Activity:
Output exactly what appears from the line containing "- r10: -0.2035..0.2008" to the end of the data below, and nothing more.
---------- Dataset ----------
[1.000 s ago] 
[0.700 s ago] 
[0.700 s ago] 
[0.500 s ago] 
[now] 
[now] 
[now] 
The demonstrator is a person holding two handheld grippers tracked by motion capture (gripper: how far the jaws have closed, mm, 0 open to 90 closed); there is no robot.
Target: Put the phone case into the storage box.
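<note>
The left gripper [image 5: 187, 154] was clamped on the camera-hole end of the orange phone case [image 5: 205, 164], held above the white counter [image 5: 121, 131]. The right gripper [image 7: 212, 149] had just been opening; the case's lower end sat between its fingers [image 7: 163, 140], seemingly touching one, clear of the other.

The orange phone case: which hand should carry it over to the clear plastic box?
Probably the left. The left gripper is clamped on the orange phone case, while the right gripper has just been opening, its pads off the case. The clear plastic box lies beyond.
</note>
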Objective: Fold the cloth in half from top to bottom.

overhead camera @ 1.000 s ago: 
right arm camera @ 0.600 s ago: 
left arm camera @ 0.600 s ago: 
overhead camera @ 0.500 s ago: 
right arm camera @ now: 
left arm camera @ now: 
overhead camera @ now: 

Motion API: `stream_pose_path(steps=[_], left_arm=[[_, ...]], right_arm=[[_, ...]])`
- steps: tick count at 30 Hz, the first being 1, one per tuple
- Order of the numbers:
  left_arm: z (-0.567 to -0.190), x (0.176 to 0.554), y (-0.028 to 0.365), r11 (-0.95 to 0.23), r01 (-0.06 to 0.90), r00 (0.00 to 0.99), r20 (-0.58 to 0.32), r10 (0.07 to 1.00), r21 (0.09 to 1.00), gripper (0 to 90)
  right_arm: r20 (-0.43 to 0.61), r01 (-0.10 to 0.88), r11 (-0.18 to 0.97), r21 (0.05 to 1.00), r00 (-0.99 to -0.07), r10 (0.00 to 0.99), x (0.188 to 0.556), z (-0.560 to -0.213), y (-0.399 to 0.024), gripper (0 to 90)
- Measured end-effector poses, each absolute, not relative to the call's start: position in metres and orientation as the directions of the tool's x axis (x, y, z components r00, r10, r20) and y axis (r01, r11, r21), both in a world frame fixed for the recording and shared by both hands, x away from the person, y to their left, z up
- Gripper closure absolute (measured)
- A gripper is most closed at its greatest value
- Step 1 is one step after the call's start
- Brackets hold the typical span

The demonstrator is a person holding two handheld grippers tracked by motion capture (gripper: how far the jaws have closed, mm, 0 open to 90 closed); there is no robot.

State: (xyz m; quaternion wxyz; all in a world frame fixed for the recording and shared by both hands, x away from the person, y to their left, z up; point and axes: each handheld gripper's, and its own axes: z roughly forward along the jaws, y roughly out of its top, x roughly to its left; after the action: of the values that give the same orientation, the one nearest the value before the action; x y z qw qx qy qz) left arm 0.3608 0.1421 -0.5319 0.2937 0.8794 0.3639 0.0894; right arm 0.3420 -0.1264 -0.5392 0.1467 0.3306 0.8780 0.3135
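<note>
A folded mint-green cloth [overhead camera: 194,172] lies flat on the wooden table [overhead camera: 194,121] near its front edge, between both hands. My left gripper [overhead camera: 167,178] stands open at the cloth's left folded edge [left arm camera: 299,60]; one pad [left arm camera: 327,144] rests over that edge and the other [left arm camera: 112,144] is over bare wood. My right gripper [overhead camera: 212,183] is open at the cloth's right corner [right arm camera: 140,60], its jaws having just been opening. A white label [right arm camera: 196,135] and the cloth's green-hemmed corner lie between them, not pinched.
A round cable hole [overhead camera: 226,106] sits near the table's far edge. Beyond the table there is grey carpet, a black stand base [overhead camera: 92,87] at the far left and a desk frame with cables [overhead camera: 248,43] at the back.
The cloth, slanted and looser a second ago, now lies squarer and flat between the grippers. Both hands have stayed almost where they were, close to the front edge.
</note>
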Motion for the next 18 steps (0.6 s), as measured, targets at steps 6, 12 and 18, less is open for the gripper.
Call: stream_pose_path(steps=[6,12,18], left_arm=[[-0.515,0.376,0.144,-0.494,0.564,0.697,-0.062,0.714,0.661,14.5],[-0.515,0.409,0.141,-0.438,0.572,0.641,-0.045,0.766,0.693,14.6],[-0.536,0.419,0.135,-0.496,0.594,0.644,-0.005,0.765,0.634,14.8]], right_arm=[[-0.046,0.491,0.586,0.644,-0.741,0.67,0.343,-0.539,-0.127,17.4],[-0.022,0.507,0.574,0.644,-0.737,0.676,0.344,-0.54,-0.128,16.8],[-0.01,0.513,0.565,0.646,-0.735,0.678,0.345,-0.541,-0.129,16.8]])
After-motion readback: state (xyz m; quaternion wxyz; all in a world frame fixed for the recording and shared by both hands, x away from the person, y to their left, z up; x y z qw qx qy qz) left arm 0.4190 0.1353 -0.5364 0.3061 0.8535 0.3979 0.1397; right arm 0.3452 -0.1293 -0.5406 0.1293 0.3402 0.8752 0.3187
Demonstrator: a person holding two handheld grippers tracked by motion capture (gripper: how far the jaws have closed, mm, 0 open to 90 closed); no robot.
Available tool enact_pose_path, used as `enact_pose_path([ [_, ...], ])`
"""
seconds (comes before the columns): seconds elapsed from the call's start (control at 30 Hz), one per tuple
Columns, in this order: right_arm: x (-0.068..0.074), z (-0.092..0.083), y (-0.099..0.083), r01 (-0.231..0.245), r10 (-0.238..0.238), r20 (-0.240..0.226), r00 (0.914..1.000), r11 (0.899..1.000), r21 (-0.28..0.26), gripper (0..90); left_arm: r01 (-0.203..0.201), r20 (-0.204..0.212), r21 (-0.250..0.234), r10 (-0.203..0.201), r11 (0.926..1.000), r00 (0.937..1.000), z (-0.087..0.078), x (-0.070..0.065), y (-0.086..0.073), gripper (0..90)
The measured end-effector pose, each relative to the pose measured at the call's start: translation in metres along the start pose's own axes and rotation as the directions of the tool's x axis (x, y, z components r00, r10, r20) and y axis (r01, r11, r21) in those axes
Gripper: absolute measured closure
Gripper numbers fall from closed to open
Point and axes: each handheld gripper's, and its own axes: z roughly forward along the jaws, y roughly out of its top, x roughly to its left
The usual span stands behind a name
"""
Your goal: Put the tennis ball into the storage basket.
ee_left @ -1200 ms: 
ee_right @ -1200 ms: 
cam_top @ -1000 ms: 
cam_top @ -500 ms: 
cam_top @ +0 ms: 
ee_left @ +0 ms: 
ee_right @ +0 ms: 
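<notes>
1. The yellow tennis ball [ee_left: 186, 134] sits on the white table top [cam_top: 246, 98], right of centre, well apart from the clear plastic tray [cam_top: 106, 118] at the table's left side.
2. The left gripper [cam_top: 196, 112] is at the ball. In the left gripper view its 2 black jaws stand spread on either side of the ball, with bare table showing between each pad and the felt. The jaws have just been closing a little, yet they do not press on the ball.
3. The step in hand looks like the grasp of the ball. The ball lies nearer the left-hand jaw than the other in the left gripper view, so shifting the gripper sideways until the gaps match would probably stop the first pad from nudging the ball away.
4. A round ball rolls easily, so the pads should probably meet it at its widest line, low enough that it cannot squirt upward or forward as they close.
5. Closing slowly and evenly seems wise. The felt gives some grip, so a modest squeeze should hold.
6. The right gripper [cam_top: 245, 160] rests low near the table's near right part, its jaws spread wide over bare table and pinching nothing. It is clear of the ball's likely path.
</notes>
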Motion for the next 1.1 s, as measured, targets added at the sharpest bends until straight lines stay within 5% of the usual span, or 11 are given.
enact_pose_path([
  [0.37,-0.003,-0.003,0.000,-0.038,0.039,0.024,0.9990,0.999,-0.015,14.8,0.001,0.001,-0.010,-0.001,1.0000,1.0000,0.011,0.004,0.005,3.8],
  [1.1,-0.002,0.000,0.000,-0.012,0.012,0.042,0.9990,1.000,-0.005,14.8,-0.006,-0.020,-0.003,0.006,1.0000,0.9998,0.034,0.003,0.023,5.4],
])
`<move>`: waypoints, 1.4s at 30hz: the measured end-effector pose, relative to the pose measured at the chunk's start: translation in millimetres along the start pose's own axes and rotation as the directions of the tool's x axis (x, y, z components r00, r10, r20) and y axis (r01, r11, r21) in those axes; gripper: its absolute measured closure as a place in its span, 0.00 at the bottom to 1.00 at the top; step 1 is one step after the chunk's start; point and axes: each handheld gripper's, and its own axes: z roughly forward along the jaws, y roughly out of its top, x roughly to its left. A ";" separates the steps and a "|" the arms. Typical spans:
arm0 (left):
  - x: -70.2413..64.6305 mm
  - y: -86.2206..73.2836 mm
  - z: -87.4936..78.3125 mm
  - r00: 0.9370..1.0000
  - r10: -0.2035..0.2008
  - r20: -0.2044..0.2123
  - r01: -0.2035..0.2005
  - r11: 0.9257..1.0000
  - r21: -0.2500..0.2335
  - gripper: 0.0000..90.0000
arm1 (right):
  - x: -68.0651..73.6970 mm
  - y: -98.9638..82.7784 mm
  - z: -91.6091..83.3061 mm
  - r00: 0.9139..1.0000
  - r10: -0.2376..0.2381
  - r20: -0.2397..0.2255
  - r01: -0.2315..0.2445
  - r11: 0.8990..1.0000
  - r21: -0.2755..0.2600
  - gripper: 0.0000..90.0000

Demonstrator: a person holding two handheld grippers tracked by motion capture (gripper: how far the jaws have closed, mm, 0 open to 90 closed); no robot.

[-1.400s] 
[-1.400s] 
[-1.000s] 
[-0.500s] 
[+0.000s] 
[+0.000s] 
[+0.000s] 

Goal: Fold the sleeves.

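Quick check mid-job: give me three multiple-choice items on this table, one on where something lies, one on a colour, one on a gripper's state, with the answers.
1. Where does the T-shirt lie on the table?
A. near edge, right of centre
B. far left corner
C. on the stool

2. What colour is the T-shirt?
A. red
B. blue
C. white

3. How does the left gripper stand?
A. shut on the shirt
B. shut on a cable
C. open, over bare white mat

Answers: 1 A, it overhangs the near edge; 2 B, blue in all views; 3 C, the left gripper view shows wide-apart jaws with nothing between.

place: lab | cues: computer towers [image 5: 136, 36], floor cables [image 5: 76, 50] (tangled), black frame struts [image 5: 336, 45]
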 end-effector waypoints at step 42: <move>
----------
Expected output:
  - r10: -0.2035..0.2008
  - r20: -0.2044..0.2123
  - r01: -0.2035..0.2005
  - r11: 0.9257..1.0000
  - r21: -0.2500..0.2335
  - gripper: 0.0000..90.0000
arm1 (right):
  - x: -68.0651..73.6970 mm
  - y: -98.9638..82.7784 mm
  - z: -91.6091..83.3061 mm
  - r00: 0.9139..1.0000
  - r10: -0.2376..0.2381
  - r20: -0.2397..0.2255
  - r01: -0.2315..0.2445
  - r11: 0.8990..1.0000
  - r21: -0.2755..0.2600
  - gripper: 0.0000..90.0000

Demonstrator: a person holding two handheld grippers tracked by motion capture (gripper: how far the jaws have closed, mm, 0 open to 90 closed); no robot.

[-1.400s] 
[-1.400s] 
[-1.000s] 
[-0.500s] 
[+0.000s] 
[+0.000s] 
[+0.000s] 

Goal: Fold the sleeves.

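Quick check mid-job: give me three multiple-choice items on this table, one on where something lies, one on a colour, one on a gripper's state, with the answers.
1. Where does the T-shirt lie on the table?
A. near edge, right of centre
B. far left corner
C. on the stool

2. What colour is the T-shirt?
A. red
B. blue
C. white

3. How does the left gripper stand?
A. shut on the shirt
B. shut on a cable
C. open, over bare white mat

Answers: 1 A, it overhangs the near edge; 2 B, blue in all views; 3 C, the left gripper view shows wide-apart jaws with nothing between.

place: lab | cues: computer towers [image 5: 136, 36], floor cables [image 5: 76, 50] (tangled), black frame struts [image 5: 336, 45]
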 end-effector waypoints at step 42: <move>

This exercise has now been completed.